A surprising thing about working with Unity as a game engine is that the in-built support for saving/loading even very basic games is very limited. This is a natural result of the flexibility of the engine – every game created using Unity has very different requirements in terms of what they need to be able to save and load, so there’s no magic solution that the Unity team could implement alone. So, it has been my responsibility to write out a complete system for handling save/load for Human Orbit.

Up until now, we have been making do with third-party serialization tools. These third-party tools are good-quality and have been sufficient for our internal builds and prototypes, but I took the decision to roll our own ready for use with the alpha, beta and production versions. The most popular third party serialization tools are capable of handling the sort of complexity involved in Human Orbit, but they do require a lot of human intervention to ensure that they are set up correctly. Worse still, it would be important for humans to remember to update the serialization set-up as the components of Human Orbit change. This is effort better spent elsewhere.

What the brain doesn't look like

The Human Brain doesn’t look like this. The Human Brain looks like a congealed mass of wet goo, full of mistakes.

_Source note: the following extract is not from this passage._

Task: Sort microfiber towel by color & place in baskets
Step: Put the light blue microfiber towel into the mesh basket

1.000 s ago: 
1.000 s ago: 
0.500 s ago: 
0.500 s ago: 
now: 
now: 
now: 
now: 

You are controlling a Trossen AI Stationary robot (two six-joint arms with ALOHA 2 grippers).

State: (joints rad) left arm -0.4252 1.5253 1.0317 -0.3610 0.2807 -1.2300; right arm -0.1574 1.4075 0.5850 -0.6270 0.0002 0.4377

My response when I see something that is dependent upon the vigilance of a human is to recoil. Humans aren’t reliable like that. It’s a definite vector for the introduction of bugs and – in situations where a process can be automated – it’s a waste of that person’s time! So I search for ways to automate that process. I won’t go into the details of Autelia’s new serialization tool, but I will say this much: It does everything it can to avoid human intervention in the serialization of data. The proof will be in the pudding, but if it works according to my design then it will not require any of our artists or designers to understand how it works or what its requirements are. Better yet, it won’t waste their valuable time and effort on considering how best to go about setting up the scene for serialization. That time will be freed up for them to work on what they excel at: content creation.

Well, serialization is a very unglamorous business, so I apologise if this blog post has been dry! But you’ll be glad that I’ve spent so many weeks on it – you won’t get very far in Human Orbit without being able to save!